## Brief:
Go through the data below and return each line where the string "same" occurs.

## The data:
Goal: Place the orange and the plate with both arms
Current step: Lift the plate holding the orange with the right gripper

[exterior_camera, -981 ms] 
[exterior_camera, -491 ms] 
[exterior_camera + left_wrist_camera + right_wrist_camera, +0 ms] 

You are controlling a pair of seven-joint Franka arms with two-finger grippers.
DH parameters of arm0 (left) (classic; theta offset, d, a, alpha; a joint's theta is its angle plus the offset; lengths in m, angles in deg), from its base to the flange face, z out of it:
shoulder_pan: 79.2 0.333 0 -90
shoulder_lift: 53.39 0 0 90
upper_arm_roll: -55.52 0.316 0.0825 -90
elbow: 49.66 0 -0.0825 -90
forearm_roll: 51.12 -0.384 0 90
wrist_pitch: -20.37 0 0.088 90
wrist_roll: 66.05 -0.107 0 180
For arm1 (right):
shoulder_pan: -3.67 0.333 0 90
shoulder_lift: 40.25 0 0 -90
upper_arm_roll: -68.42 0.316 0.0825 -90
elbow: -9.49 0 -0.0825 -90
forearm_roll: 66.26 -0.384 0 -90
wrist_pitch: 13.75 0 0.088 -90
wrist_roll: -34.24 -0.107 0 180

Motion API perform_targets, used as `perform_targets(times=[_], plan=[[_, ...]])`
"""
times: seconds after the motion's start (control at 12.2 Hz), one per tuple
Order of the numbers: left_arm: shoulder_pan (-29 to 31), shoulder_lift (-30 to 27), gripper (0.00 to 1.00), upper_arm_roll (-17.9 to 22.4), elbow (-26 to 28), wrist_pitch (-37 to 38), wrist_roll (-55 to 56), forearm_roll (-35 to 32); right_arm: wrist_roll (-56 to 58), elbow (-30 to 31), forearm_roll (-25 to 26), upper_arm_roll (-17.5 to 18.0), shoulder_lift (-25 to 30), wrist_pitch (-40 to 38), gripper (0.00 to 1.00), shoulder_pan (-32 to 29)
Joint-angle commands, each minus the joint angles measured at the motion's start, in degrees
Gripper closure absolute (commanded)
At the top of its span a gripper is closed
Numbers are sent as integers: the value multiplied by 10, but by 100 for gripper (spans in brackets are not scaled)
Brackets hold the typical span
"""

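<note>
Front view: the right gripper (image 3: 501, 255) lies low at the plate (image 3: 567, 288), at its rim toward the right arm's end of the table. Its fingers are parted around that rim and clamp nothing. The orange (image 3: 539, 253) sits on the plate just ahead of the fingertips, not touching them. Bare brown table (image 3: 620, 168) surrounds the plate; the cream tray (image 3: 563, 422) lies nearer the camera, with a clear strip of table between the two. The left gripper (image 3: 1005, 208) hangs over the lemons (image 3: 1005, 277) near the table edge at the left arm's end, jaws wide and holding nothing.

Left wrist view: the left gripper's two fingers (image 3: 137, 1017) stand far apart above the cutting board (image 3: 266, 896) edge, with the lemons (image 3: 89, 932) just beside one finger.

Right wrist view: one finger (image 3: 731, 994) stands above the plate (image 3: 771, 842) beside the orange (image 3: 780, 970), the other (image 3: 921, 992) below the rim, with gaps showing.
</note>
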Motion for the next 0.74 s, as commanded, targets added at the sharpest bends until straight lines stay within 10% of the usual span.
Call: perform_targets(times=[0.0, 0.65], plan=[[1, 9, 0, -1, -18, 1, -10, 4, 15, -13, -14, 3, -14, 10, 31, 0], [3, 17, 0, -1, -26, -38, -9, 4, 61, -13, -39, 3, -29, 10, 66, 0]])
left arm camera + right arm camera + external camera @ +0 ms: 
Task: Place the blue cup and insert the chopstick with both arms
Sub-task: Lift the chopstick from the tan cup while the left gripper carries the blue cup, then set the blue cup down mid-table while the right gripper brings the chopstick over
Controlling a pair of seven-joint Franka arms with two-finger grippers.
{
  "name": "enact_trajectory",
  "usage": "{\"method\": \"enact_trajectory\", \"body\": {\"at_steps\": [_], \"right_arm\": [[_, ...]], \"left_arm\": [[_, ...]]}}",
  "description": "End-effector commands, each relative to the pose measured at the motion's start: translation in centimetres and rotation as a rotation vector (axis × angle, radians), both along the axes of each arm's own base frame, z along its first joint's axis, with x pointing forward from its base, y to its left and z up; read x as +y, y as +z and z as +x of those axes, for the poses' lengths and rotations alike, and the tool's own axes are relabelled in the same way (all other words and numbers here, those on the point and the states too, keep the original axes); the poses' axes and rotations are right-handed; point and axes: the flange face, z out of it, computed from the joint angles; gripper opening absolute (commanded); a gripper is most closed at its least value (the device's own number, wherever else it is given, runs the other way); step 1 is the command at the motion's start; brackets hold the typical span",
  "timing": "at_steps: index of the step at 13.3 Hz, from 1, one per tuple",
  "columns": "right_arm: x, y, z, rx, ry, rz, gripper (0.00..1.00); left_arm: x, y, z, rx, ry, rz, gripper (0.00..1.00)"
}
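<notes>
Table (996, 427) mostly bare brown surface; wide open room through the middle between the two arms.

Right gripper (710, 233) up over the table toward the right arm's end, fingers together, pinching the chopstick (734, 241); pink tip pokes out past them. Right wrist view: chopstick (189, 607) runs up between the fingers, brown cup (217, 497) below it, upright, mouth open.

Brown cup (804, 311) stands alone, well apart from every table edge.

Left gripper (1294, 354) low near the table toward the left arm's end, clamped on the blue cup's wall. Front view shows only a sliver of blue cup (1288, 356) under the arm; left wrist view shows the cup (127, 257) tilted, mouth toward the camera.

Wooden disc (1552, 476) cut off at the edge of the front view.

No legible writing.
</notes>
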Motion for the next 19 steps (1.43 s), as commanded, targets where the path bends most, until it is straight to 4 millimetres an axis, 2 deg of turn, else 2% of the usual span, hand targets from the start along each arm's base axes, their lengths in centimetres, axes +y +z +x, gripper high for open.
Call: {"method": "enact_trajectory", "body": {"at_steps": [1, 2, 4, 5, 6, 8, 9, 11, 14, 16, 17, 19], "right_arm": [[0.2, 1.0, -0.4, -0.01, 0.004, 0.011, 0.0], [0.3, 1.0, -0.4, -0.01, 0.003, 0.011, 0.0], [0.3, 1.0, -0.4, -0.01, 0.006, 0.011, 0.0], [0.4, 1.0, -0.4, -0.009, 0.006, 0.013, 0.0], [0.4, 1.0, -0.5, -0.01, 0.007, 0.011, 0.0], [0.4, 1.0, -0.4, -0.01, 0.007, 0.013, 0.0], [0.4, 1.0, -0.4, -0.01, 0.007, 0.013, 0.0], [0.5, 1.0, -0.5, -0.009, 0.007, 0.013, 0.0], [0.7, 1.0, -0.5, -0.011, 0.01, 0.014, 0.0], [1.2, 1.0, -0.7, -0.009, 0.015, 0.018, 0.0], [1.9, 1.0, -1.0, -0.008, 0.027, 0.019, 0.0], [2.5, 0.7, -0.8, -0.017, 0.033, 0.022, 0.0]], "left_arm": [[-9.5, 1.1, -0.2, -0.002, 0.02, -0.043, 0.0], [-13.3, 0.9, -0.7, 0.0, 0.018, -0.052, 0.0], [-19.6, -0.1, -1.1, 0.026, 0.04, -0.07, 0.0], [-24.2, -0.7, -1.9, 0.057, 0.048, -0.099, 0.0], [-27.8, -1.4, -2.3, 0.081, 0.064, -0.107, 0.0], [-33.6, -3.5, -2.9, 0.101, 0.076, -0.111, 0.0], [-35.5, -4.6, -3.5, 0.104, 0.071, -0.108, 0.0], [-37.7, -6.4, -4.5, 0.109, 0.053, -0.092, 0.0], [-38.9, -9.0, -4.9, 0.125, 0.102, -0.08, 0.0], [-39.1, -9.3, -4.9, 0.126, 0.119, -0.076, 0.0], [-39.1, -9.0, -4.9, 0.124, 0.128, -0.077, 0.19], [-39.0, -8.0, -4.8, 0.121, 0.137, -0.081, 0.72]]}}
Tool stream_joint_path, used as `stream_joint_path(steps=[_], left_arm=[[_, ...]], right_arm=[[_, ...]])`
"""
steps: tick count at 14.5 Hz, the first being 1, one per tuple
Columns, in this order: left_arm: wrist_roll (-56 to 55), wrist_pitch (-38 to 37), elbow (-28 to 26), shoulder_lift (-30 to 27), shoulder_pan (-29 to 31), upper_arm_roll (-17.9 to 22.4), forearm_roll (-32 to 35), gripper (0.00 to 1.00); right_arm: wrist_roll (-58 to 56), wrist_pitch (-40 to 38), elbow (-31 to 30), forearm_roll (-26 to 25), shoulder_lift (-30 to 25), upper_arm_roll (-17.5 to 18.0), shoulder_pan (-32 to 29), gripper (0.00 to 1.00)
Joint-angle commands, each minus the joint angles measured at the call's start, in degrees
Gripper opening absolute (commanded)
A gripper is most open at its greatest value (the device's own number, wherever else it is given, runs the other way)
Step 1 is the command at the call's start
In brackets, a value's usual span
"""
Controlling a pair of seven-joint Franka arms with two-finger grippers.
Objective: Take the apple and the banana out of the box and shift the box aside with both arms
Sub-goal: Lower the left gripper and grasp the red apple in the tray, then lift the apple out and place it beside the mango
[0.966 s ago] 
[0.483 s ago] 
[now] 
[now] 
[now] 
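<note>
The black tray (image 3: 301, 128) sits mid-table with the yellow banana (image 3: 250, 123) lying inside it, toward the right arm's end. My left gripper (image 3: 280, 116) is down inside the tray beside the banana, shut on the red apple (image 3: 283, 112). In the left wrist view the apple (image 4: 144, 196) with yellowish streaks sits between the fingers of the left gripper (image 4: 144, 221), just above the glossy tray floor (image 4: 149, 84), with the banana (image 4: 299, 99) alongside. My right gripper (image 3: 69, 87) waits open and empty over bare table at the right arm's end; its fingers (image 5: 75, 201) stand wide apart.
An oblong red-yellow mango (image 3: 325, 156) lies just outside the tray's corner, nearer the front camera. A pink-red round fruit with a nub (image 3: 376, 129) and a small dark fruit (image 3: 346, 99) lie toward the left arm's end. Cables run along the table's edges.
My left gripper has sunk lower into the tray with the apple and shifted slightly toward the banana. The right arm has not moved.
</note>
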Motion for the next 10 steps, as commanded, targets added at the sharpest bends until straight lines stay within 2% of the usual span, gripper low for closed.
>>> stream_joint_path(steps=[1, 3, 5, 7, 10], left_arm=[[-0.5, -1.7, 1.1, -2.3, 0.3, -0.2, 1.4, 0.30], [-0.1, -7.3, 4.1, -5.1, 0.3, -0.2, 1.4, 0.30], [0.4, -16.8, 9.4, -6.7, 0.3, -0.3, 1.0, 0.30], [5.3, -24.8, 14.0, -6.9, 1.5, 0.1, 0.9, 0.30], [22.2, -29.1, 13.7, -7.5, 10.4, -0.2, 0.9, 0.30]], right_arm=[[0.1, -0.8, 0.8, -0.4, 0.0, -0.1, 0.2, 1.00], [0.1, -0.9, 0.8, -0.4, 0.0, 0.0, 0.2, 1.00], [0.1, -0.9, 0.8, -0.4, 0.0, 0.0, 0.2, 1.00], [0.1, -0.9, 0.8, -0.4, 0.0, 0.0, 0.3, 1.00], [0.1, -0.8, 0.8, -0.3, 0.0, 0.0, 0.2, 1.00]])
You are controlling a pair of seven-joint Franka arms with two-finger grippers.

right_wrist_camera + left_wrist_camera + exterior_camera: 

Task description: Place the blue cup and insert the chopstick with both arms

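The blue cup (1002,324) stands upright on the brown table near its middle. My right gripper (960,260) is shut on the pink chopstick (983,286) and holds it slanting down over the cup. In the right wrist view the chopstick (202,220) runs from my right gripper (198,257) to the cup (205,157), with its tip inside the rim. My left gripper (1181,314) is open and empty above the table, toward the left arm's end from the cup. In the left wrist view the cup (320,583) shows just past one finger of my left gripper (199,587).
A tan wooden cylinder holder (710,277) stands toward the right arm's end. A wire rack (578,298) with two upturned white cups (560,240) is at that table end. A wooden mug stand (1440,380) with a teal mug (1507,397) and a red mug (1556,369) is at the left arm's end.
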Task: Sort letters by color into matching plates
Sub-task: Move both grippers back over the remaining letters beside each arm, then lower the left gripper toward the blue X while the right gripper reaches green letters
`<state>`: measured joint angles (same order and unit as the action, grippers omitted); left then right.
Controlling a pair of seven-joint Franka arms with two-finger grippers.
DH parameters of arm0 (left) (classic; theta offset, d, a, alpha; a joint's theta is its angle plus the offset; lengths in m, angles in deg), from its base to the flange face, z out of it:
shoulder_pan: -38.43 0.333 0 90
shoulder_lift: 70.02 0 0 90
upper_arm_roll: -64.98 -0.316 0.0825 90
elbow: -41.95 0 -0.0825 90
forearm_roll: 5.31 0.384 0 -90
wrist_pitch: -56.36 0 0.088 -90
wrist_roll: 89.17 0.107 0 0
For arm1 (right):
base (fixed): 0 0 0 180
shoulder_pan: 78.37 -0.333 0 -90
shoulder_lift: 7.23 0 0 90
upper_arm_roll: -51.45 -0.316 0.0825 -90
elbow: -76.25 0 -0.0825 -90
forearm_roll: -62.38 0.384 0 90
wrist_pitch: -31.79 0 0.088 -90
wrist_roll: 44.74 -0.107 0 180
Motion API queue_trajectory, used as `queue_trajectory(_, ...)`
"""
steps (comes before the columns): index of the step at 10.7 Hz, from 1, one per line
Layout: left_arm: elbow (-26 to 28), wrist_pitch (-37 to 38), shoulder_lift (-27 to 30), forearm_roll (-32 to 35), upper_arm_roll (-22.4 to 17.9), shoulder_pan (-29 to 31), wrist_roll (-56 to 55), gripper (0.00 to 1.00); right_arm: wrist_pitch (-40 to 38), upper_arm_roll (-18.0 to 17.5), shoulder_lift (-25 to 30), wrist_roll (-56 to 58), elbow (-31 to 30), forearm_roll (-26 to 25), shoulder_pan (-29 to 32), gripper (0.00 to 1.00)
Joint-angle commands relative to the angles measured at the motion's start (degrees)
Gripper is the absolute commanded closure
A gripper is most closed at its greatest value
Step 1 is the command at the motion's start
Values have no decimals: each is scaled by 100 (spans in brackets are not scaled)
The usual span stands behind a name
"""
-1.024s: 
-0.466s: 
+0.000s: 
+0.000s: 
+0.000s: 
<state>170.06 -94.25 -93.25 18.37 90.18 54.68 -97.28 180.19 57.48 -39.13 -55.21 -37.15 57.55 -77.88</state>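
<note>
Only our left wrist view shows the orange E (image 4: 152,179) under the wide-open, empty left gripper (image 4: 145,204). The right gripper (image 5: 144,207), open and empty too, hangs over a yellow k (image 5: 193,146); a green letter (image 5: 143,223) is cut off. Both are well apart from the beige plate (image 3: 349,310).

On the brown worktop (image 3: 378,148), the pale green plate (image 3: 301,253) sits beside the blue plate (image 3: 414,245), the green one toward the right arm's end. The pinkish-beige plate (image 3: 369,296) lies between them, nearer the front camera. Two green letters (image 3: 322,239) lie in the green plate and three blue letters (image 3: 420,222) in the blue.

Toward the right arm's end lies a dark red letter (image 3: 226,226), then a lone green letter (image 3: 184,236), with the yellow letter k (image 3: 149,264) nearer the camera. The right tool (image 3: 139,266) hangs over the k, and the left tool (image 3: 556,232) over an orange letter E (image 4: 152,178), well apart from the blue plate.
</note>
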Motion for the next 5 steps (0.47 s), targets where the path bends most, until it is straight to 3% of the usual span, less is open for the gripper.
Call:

## Result of the exercise:
  "description": "End-effector commands, each relative to the pose measured at the motion's start: translation in centimetres and rotation as a rotation vector (axis × angle, radians), both along the axes of each arm's own base frame, z along its first joint's axis, with x pointing forward from its base, y to its left and z up; read x as +y, y as +z and z as +x of those axes, for the poses' lengths and rotations alike, and the tool's own axes are relabelled in the same way (all other words and numbers here, those on the point and the states too, keep the original axes); the poses' axes and rotations are right-handed; point and axes: the flange face, z out of it, computed from the joint angles; gripper opening absolute (commanded); a gripper is most closed at its least value (the device's own number, wherever else it is given, runs the other way); step 1 is the command at the motion's start; brackets hold the typical span",
`<state>`: measured joint angles (same order and unit as the action, grippers omitted); left then right.

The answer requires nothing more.